* [PROBLEM TO SOLVE] Read through the listing below and return only the lines containing "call".

DATA IN THIS EXERCISE: Begin

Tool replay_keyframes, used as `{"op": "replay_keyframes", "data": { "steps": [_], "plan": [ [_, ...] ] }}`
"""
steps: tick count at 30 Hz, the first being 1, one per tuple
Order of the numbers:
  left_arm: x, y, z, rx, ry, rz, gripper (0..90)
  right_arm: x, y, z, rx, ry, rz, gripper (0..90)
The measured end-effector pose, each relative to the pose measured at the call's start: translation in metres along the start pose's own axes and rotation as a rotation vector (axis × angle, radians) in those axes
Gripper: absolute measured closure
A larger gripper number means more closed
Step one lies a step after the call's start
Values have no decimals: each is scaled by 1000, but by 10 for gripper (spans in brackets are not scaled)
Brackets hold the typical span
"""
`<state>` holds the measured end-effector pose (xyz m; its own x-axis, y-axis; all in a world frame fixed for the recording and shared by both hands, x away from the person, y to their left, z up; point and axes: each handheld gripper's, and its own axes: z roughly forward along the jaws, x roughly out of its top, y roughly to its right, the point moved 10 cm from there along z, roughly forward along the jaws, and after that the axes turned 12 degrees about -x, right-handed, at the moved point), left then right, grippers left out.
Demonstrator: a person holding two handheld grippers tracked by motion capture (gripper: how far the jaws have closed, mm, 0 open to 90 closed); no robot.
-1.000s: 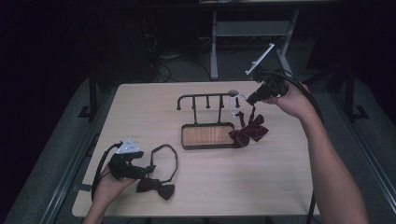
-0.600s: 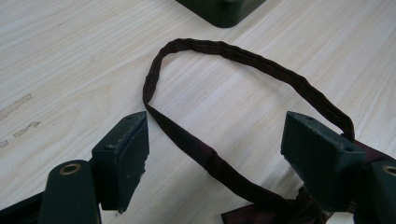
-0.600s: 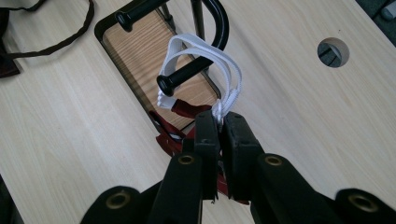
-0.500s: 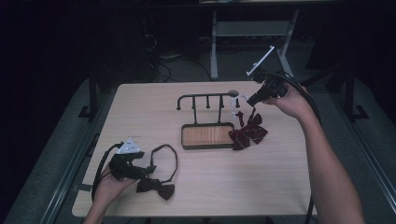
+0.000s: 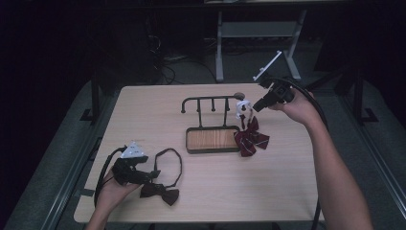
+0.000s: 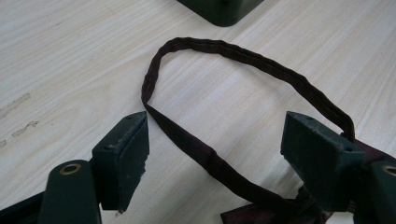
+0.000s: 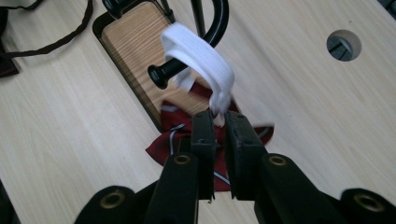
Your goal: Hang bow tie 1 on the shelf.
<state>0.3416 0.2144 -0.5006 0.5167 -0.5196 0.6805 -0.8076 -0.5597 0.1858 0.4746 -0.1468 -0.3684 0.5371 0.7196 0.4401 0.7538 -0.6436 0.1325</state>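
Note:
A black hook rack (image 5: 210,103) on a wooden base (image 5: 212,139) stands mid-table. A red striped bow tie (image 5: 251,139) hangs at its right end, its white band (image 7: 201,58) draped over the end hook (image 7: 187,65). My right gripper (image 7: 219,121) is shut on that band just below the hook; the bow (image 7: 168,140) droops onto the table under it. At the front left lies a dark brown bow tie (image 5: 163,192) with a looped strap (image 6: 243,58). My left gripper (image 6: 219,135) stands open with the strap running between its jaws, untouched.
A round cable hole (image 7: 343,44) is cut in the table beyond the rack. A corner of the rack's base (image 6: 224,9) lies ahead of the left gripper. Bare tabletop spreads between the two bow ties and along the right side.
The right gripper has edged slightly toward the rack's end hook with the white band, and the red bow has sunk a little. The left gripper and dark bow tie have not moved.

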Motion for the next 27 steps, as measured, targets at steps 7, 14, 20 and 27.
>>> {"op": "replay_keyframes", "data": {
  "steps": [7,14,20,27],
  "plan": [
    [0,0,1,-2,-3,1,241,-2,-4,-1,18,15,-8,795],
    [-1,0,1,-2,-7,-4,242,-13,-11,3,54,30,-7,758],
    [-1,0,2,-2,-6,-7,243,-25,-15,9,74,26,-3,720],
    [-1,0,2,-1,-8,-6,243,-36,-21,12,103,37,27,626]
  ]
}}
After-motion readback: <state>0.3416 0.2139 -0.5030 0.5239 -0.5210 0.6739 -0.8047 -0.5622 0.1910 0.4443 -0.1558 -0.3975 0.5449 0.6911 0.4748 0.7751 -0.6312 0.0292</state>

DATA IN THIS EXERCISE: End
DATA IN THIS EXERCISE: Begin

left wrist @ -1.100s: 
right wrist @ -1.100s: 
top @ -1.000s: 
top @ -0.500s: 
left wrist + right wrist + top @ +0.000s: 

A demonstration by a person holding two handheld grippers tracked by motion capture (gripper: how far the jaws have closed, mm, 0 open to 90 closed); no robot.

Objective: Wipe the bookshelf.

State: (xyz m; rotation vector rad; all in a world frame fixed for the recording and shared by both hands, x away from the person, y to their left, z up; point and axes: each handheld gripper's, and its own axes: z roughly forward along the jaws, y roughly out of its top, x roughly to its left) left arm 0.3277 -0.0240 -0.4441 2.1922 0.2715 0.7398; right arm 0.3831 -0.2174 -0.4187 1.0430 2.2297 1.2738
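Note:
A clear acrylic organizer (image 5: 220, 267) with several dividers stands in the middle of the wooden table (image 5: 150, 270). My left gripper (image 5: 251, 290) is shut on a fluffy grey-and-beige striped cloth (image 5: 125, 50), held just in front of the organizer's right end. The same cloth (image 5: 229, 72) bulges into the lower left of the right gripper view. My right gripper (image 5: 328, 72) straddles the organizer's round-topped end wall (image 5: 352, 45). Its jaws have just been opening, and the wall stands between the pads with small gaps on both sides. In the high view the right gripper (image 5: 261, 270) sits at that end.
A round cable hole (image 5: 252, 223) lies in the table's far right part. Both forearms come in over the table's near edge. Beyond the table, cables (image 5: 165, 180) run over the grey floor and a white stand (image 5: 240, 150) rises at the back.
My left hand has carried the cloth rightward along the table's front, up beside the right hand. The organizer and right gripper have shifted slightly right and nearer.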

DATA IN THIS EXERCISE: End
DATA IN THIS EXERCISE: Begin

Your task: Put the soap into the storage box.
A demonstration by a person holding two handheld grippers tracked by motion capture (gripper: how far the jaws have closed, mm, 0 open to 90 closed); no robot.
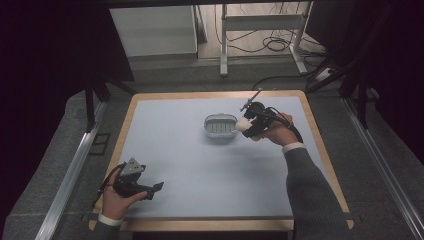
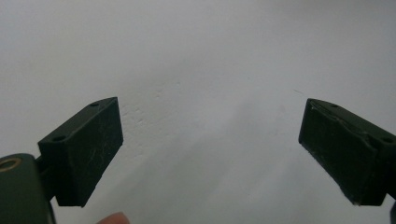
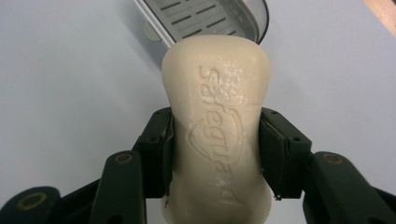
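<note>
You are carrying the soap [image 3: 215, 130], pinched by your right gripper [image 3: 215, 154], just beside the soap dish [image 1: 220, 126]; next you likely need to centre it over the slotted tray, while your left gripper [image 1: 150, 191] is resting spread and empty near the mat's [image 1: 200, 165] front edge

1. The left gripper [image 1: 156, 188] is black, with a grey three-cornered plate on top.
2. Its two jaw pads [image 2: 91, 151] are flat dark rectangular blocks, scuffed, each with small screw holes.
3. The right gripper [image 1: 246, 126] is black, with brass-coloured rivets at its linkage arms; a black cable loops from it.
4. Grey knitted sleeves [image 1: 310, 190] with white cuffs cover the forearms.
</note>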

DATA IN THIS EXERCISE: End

* [RESULT FOR THIS EXERCISE]
The measured end-effector pose, each relative to the pose measured at the call's start: translation in metres along the start pose's own axes and rotation as a rotation vector (axis × angle, radians) in those axes
Step one lies a step after the call's start

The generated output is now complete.